PROBLEM REQUIREMENTS
Only a number is wanted here: how many lines in the records below contain the string "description".

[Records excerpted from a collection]
——

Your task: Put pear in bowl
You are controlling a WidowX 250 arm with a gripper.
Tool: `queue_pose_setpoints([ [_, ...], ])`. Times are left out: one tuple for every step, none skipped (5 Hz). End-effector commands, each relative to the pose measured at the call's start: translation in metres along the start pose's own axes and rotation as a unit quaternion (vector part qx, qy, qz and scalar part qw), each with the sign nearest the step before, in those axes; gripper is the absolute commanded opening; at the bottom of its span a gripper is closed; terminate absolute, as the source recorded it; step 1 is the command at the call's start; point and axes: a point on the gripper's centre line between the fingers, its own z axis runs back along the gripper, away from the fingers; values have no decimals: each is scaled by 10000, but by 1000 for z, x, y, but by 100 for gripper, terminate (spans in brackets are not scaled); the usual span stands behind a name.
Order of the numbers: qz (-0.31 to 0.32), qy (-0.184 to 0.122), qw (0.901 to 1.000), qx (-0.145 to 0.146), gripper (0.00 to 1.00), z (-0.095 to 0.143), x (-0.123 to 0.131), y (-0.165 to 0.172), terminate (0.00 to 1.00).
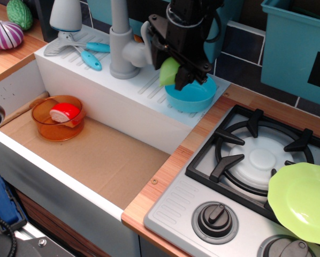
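My black gripper point(173, 72) is shut on the light-green pear point(168, 72) and holds it in the air at the left rim of the cyan-blue bowl point(195, 97). The pear hangs just above the bowl's near-left edge; I cannot tell whether it touches it. The bowl stands on the white ledge point(122, 91) behind the sink, and the arm hides part of its back rim.
A grey faucet point(122, 45) stands just left of the gripper. An orange bowl point(58, 118) with a red-white item sits in the sink. A stove burner point(261, 155) and lime-green plate point(304, 201) lie to the right. Teal bins stand behind.
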Motion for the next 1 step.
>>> queue_pose_setpoints([
  [35,-595,9982,37,0,-2,18,13,100],
])
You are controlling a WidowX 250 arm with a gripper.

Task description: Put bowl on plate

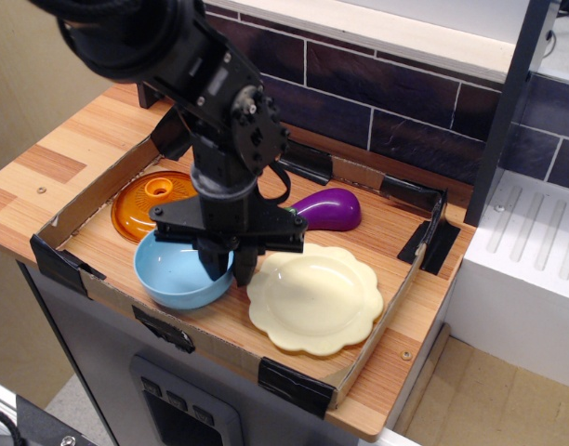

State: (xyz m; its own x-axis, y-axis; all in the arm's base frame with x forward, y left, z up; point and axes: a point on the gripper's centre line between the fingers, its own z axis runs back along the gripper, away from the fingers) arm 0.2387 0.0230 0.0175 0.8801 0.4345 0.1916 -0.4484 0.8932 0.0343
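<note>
Although the bowl (178, 272) is not yet on the plate (314, 297), the grasp seems to be made; the gripper (227, 267) has its jaws drawn together on the bowl's right rim, one finger inside and one outside, so I judge it is clamped on the rim. Relative to the plate, the bowl sits just to the left, on the floor of the cardboard tray (294, 376), its rim very near the scalloped edge of the plate but whether they touch I cannot tell. What is left, in my judgement: to lift the bowl, carry it a short way to the right, and set it down in the hollow of the plate. Behind the plate lies a purple eggplant (329, 209); far to the left and behind is an orange lid (151, 203). Neither stands in the short path; only the raised rim of the plate must be cleared.
</note>
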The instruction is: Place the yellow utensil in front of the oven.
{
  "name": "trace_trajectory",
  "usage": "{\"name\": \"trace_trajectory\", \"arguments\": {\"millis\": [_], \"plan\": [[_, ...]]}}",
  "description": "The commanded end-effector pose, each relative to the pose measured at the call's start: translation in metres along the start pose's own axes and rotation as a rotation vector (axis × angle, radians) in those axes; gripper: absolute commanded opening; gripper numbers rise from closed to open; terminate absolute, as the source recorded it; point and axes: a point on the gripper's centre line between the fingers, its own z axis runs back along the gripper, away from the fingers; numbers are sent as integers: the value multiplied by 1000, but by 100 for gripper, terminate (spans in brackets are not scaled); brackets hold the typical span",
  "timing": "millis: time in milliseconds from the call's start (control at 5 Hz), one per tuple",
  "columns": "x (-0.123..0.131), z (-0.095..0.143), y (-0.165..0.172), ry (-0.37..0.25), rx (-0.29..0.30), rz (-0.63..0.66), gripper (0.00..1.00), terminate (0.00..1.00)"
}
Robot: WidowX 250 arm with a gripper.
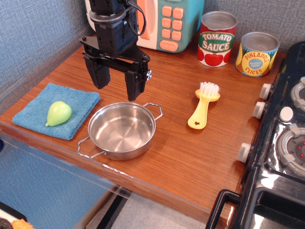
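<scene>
Pot (121,131) sits just below the gripper (116,81); jaws spread, holding nothing. Brush (204,106) lies flat, well off to the gripper's side in view, bristles toward the cans (217,38), untouched. Oven (164,24) directly behind the arm. Suggest: traverse over brush, align jaws across the narrow handle neck, descend, close.

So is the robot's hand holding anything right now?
No, nothing. The hand is open and empty, up above the table behind the pot. The yellow brush lies untouched on the table, off to the side.
</scene>
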Motion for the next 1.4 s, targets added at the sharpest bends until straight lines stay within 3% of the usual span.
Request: {"name": "trace_trajectory", "arguments": {"millis": [0,200,600,800,1000,1200], "plan": [[0,0,0,0,0,0,100,0],[19,-15,-28,39,-19,-54,100,0],[73,-26,-97,8,-45,-127,100,0],[93,-43,-111,12,-20,-91,100,0],[103,-61,-102,42,10,-44,100,0],[110,-63,-88,44,23,-6,100,0]]}}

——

OUTPUT FOR THIS TASK
2